> _ACTIVITY_
Please write out exactly the lines from the one with "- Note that" through the end of the data below, both ends included, and omit any pictures.

> _MATERIAL PROVIDED_
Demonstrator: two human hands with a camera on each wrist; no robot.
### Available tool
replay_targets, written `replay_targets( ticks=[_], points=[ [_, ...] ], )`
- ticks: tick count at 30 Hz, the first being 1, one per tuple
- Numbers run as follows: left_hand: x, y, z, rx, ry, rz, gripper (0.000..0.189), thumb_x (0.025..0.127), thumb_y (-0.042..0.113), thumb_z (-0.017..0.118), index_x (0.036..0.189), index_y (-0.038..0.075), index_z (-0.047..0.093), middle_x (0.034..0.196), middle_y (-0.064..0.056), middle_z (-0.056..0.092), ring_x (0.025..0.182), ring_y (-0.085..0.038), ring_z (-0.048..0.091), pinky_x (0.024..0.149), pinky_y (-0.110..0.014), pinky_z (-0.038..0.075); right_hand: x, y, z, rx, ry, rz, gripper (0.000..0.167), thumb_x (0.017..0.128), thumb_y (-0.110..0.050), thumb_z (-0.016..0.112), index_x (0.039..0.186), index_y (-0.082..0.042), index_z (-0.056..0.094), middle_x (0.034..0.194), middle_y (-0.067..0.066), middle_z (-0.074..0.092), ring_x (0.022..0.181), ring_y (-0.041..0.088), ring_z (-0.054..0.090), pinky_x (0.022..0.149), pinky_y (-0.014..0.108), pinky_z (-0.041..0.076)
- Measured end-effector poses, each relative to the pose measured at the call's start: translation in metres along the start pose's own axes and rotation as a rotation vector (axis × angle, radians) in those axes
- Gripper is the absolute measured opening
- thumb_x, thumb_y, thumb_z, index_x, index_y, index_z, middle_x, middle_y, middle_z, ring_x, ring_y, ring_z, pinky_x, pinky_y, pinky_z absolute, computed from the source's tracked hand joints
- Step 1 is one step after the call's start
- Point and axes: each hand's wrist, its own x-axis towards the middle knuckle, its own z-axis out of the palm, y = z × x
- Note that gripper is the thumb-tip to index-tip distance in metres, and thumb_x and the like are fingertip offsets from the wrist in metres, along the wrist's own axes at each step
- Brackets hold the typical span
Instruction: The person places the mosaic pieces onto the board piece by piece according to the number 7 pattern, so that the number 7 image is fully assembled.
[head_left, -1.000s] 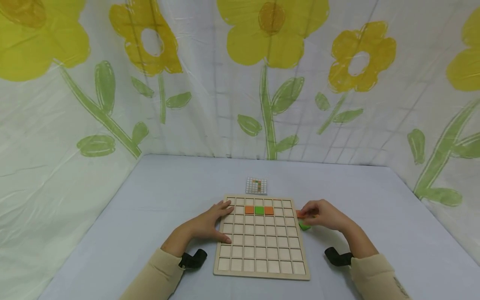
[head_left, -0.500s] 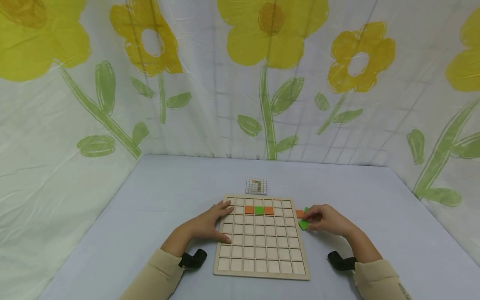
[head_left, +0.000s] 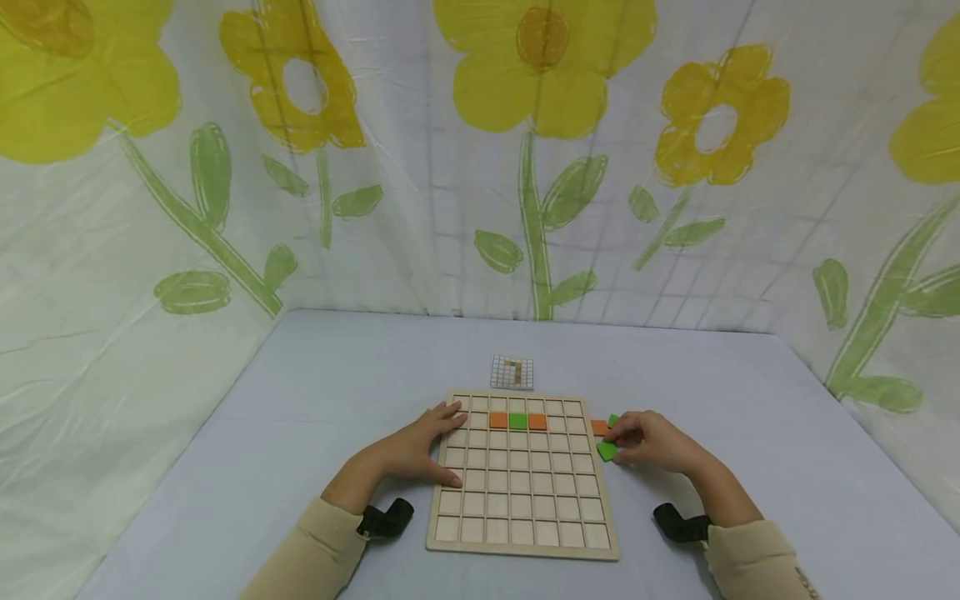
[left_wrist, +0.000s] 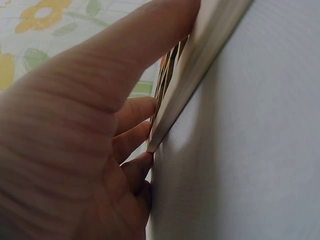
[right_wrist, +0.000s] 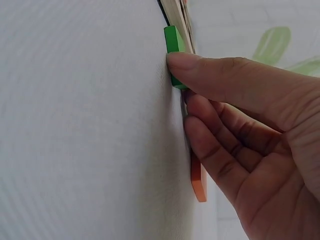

> _SOLUTION TO THIS TASK_
- Note that gripper is the thumb-tip to index-tip distance in metres, and thumb_x and the like are fingertip offsets from the wrist in metres, along the wrist's own axes at each step
- Brackets hold the typical span
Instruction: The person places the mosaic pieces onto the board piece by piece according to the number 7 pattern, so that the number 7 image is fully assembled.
[head_left, -1.000s] 
[head_left, -0.500s] 
[head_left, +0.000s] 
[left_wrist, +0.000s] 
[right_wrist, +0.000s] 

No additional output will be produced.